第210話 『 昨日は健全だったから! 』


「さ、準備張り切っていこー!」

「「みっちゃんが元気だ」」


 放課後。やけにテンションが高い美月に千鶴と可憐は呆気に取られていた。


「最近露骨に疲れた顔だったけど、今日はなんで元気なの?」

「ふふふ。なんででしょーか」

「どうせ例の年上カレシにでも甘えさせてもらったんだろ」


 正解だよ、とわずかな恥じらいを含んで肯定すれば、可憐は呆れた風に嘆息して千鶴は感嘆としたように吐息をこぼした。


「で、何してもらったん?」


 文化祭で行う模擬店の設営の準備をしながら、可憐が聞いてきた。


「色々としてもらいました」

「ははーん。さてはチミ、昨晩はカレシさんの家にお泊りでもしましたね?」

「みっちゃん大人だ⁉」


 お泊りというか夫婦なので同じ屋根の下で暮らしているのだが、その事実は隠さなければならない為、ここは可憐の言葉に乗った。


「ま、まあそんな感じかな」

「淫れてますなぁ」

「ちょっと勝手に淫らにしないでくれるかな⁉ 昨日は健全だったから!」

「ほほぉ。昨日は?」

「あ」


 墓穴を掘った。

 おっとりとした目が名探偵のように鋭くなって、美月はたじろぎながら呟く。


「そ、そりゃ付き合ってますし(本当は結婚してるけど)……それなりに」

「お盛んですなぁ」


 あちぃ、と可憐がニヤニヤしながら見てくる。

 堪らず真っ赤になった顔を掌で覆えば、千鶴から「かわよ」と呟かれる始末。


「いいですなぁ。みっちゃんは甘えさせてくれるカレシさんがいて。私もカレシ欲しくなるなぁ」

「可憐は付き合ったらこき使うでしょ」

「当然。寄生して自堕落な生活を送る!」

「最低だ⁉ そんなじゃ一生カレシできないよ」

「今は募集してないんだなー。デートに時間割くくらいなら部屋でゲームとか漫画見てごろごろしてたい」

「夢がないなぁ、可憐は」

「ふふ。あえて言うなら、私の部屋こそドリームなのだ」


 キラン、と白い歯を魅せる可憐に美月は苦笑。


 まぁ、誰かと付き合うか否かは本人の自由だろう。今の時代、結婚が全てではないし。まぁ、美月は晴と結婚できて幸せな日々を送っているけども。


「ただ、私はみっちゃんとなら結婚したい」

「はいはい。どうせ家事ができるからでしょ」

「それもあるけど、みっちゃんほどいい女はこの世にはいないからな」

「え~。それは過大評価が過ぎない?」

「謙遜なさるな。みっちゃんは家事ができて相手に尽くすタイプ。おまけに可愛いから付き合ったら最後、男は他の女では満足できなくなる」


 それは流石に、と思ったが、


「現にキミと付き合っていた男子は皆、その後の恋愛が上手く続かなかったらしい」

「それはご愁傷様としか言いようがないね」


 可憐の言葉に、美月は辟易としながら返した。


 晴と出会う前の美月が冷めていたのは事実だ。けれど、ただ可愛いからとか身体付きがいいからなどと低俗な理由で交際を求めてきたのは男たちの方で、そして破局を言い渡してきたのも男たちの方なのだ。

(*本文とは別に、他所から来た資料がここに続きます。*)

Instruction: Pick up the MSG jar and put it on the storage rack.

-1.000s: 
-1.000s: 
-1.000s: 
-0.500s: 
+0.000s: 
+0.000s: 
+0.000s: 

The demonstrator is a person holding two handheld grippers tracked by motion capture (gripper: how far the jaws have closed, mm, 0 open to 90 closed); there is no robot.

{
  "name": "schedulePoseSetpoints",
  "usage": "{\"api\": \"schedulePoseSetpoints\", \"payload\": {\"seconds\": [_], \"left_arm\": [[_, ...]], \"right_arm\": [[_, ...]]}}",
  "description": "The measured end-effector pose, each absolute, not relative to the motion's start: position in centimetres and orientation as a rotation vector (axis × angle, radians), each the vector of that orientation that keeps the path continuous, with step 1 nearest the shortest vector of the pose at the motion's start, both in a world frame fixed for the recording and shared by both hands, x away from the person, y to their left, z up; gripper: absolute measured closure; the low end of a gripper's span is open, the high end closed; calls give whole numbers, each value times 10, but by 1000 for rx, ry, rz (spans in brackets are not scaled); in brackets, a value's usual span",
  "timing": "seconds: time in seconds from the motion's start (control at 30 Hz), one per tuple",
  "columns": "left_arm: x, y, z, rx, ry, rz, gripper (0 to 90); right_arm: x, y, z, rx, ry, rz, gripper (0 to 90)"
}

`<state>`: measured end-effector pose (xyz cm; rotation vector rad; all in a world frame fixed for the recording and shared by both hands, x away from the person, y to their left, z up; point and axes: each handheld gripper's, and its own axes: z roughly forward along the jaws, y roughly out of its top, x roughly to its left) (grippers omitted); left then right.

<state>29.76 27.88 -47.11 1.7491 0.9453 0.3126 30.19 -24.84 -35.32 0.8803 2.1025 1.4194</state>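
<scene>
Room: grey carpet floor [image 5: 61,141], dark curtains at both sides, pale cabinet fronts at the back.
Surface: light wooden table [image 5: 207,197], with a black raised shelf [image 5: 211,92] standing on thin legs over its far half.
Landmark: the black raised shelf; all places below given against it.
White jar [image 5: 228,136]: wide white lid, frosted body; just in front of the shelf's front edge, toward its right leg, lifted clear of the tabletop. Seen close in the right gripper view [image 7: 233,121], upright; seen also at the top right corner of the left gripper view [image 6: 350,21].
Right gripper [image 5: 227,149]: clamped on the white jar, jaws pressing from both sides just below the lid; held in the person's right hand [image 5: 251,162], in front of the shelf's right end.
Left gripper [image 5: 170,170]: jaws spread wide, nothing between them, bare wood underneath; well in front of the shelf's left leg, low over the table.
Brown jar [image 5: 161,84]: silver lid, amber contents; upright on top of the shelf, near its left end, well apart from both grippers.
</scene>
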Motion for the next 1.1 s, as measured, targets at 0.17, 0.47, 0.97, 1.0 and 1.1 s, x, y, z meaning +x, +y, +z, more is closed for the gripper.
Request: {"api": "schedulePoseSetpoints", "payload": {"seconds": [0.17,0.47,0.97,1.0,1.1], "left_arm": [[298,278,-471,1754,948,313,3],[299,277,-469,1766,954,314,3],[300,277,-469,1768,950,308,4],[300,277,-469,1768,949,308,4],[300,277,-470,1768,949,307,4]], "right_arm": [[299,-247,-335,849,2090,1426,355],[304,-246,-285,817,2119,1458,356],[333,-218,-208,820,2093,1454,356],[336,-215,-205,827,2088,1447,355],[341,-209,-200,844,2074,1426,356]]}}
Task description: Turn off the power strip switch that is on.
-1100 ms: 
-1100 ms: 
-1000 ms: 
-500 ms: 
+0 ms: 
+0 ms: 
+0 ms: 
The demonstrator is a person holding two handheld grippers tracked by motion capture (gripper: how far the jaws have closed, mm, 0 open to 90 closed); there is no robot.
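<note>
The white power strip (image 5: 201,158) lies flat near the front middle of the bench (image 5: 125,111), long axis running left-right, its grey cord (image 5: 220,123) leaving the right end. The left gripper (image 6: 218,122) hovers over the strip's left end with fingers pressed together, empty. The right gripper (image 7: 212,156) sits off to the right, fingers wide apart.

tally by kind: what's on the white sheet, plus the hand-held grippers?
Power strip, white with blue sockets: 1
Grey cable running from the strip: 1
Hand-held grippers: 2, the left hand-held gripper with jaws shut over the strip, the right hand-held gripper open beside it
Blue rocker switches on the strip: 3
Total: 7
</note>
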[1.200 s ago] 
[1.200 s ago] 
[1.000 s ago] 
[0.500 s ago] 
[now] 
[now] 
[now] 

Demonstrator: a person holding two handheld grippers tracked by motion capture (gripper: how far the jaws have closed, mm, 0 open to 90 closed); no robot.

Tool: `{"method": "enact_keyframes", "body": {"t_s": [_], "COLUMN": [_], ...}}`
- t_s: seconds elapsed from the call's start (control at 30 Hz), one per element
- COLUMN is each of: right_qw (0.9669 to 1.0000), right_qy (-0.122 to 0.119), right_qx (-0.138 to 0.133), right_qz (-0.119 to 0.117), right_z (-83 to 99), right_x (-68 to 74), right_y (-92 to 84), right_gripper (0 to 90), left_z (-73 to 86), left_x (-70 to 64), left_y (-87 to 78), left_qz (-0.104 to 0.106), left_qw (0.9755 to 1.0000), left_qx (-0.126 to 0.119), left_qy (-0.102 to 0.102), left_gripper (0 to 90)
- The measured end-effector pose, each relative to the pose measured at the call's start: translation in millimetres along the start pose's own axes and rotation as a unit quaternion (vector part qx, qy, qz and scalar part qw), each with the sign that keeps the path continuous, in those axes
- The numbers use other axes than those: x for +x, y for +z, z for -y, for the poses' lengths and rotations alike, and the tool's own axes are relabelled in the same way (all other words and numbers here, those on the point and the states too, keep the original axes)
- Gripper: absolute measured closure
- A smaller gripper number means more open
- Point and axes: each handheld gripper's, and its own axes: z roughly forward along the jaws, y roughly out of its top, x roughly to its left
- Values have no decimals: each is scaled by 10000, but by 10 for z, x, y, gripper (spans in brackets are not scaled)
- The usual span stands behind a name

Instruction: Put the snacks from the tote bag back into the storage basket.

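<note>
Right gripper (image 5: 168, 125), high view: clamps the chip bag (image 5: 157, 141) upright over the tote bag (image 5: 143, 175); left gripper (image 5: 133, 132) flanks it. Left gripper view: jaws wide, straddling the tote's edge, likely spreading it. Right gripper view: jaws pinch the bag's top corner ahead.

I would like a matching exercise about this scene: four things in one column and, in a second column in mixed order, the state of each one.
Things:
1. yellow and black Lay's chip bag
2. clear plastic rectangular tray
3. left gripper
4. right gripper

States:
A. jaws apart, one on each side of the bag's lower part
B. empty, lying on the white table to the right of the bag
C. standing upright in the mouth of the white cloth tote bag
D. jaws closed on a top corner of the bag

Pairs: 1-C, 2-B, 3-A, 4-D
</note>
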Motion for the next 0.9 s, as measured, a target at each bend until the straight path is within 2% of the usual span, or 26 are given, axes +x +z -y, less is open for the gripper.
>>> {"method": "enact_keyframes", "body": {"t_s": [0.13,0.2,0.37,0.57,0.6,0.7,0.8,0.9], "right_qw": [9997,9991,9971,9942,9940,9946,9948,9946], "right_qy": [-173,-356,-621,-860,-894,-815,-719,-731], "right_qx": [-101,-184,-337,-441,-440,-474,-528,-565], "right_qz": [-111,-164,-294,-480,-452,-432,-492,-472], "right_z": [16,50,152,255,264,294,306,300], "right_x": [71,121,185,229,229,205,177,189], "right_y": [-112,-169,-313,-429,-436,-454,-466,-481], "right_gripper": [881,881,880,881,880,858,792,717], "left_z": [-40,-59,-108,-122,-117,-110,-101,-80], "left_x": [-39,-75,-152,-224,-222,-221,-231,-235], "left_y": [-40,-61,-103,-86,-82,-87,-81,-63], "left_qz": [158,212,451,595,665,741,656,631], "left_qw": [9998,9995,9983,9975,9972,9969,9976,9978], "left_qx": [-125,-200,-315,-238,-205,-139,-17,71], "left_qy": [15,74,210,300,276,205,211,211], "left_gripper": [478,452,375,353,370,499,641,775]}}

「私はいま、凄く素敵な人と出会って充実した日々を送っております。なので元カレのその後なんて興味もありませんし知りません」

「おおぅ。怒ったみっちゃん怖い」

「怒ってないよ、これはそう……制裁だよ」

「尚更闇が深くなったな」


 何故か可憐が一歩引いた。

 心外だ、と思いながらも美月は脱力すれば、


「まぁ、丁度いい機会だし、文化祭の時はだん……じゃなかった晴さんと一緒に回ろうかな」

「百パー見せしめじゃん」

「そうだよ」

「みっちゃん。こえぇぇ」


 あっけらかんと言えば、今度は可憐がブルッと震えた。そんなに恐ろしいこと言っただろうか?


「私はみっちゃんを敵にしないことを今ここで誓います」

「何言ってるの。私はずっと友達でしょう」

「あねごぉ」

「うわぁ。同級生から姉御って呼ばれたくないなぁ」

「じゃあママ」

「もっと止めてくれる⁉」


 こんな風に友達と楽しく話せるのも、夫のおかげだと美月は内心で思う。


「(ありがとうございます、晴さん)」


 今は制服に隠れている結婚指輪に触れて、そんな感謝を手に乗せる美月――その傍らで、千鶴は羨ましそうに美月を見つめていた。